You’re a toddler now and I swear you’re starting the terrible twos early. You scream for no reason, you scratch and kick and pull hair until I’m at my wits end, because it’s like most of the time your wearing your nice face and then you get a little tired or hungry and then your mean face comes out. I don’t want to spank you, but man sometimes I really do want to. I’m going to need to figure out some kind of discipline soon or else you’re going to be in charge of me and that’s not the way I roll.
You’re learning how to brush your teeth which is something we’ve been a little lacking on until I got to the point where I could smell your terrible breath, so now it’s part of your bed-time routine and you love it. I tell you that it’s time to brush your teeth and you zoom up the stairs even though that also means it’s bedtime. It’s funny because you fight the naps, but bedtime is bedtime and that’s set in stone so you don’t fight it, you just slip peacefully off to dreamland, and without a binky too! We’re complete transitioned to no binkies at bedtime and you’re cool with it and I’m very grateful for that.
I can definitely tell you want to be independent but you also want and need our constant attention and praise. I think this is the beginning of the Hard Times with toddler-dom, but you’re just so darn cute that I can’t resist you. I just want to eat you all up.
Lova Ya,
Mama

Friday, January 11, 2008

Holy New Year Batman!

So um, it's been a little bit hasn't it? I'm trying not to make this just a monthly Hayley blog, I really try.
The New Year hasn't been awesome thus far, but bringing it in with good friends sure was. It's nice to get Erika in the room with all my other friends (except Niki, we missed you!) so that everyone knows that I did not get someone to impersonate a coworker named "Erika" at my birthday. We had too much food, nachos and candy and ice cream. It was great and I ate myself silly and we played games. Both times my team went from having a huge lead to losing big time. I think we don't have enough endurance to make it all the way, but maybe next time!

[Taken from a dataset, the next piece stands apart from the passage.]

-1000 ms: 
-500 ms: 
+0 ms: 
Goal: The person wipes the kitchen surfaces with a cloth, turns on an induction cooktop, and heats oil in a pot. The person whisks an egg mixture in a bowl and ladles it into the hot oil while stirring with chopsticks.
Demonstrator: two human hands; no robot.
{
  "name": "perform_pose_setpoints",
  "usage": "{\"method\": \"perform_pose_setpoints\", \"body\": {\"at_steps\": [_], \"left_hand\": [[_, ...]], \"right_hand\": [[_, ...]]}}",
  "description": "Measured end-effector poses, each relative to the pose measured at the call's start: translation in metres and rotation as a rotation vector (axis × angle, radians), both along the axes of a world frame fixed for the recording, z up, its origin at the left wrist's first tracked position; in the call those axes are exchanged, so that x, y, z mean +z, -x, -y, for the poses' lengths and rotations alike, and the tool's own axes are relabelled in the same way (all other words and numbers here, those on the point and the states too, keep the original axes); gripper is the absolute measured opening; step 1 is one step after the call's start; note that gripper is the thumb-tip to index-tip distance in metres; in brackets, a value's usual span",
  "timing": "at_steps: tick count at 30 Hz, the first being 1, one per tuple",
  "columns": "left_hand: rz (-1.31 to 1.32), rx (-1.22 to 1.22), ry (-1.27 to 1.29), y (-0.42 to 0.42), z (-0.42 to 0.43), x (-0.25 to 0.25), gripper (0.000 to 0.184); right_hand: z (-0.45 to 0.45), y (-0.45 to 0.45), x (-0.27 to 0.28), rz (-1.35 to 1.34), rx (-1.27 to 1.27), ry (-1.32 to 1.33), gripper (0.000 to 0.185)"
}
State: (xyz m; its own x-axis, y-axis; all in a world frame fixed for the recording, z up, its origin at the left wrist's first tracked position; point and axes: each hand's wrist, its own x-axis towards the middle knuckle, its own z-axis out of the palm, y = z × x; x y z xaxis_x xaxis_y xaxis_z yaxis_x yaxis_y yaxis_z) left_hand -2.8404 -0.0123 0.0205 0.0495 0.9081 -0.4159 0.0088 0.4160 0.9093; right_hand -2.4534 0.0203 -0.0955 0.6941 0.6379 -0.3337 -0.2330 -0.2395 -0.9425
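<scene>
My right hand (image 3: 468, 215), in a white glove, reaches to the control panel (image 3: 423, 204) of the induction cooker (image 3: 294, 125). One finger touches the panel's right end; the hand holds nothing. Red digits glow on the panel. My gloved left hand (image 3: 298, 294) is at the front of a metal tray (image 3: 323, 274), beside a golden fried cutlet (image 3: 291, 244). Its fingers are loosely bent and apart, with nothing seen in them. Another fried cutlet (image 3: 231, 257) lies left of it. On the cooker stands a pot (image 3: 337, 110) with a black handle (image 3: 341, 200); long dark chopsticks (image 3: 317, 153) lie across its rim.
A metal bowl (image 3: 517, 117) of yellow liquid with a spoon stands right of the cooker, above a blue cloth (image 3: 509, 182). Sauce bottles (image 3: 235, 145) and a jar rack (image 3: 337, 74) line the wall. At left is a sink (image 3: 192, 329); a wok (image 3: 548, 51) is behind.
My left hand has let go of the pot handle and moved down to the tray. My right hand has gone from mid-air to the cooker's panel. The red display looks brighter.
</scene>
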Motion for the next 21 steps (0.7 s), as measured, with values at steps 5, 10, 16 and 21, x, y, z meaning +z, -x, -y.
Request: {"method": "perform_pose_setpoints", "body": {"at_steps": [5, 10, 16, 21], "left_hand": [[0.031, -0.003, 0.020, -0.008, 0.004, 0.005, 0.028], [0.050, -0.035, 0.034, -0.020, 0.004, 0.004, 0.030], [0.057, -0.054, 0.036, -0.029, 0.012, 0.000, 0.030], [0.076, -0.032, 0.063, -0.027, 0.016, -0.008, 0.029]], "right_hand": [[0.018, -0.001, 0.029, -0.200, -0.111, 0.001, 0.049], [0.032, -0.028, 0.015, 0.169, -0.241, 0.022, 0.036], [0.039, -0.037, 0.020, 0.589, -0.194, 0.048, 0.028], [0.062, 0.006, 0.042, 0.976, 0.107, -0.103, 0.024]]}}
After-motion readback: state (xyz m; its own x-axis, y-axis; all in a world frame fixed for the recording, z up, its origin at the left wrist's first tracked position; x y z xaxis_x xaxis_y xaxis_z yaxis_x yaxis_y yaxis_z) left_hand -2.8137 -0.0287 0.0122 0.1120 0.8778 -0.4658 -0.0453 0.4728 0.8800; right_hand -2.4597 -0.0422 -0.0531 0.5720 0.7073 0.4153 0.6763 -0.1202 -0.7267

I don't really have any resolutions this year except the one that I've had for 2 years and that to be done working but I don't think it's feasible for 2008. Maybe that's my goal for next year. I'm almost to a good place with my weight to be "wear" (get it???) I want to be and not stress about it anymore.

Maybe I should make some goals, but I'm far too lazy, because then i would have to remember them and try to do them and then at the end of the year figure out if i reached them. Much easier just not to have any. How about this: I resolve to spend time with good friends, live well and laugh often. Okay. Done.